**Task item**
Your answer should be the exact lines of the data below from the one containing "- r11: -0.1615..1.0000" through the one containing "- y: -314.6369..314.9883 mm"; please include nothing else.
-- Available data follows --
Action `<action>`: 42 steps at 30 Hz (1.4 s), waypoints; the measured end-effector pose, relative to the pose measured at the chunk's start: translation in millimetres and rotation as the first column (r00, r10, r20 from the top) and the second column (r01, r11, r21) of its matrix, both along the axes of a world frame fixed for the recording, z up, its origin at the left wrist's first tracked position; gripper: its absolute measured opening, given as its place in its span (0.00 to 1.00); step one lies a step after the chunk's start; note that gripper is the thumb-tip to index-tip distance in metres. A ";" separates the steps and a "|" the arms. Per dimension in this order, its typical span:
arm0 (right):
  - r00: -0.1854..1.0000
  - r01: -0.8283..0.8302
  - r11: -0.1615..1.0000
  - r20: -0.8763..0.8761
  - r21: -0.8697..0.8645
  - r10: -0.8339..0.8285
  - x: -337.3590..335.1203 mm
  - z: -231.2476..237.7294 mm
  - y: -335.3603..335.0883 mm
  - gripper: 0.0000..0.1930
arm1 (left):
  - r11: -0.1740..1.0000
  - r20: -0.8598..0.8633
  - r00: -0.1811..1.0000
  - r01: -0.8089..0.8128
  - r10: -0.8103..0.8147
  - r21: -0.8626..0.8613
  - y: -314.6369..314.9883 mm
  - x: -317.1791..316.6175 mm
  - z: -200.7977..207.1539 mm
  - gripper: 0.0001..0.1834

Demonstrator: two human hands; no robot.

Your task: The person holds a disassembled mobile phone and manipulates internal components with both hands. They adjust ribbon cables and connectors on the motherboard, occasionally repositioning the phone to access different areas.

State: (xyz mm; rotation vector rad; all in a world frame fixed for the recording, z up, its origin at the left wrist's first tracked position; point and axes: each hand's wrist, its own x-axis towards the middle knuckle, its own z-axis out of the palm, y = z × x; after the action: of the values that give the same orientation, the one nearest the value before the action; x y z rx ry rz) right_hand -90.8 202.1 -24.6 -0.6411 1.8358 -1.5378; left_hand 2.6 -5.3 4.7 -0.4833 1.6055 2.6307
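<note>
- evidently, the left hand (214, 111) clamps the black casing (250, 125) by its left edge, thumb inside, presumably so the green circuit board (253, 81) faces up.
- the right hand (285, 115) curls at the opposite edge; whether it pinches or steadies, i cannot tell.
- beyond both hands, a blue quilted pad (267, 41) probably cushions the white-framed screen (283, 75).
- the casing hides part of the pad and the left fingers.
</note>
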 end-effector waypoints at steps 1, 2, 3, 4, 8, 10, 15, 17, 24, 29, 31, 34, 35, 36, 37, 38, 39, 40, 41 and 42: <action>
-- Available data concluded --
**The completed task**
  - r11: -0.1615..1.0000
  - r20: -0.8763..0.8761
  - r21: -0.8697..0.8645
  - r10: -0.8339..0.8285
  - x: -337.3590..335.1203 mm
  - z: -231.2476..237.7294 mm
  - y: -335.3603..335.0883 mm
  - gripper: 0.0000..0.1930
arm1 (left):
  - r11: -0.1740..1.0000
  - r20: -0.8598..0.8633
  - r00: -0.1811..1.0000
  - r01: -0.8089..0.8128
  - r10: -0.8103..0.8147
  - r21: -0.8626..0.8613
  - y: -314.6369..314.9883 mm

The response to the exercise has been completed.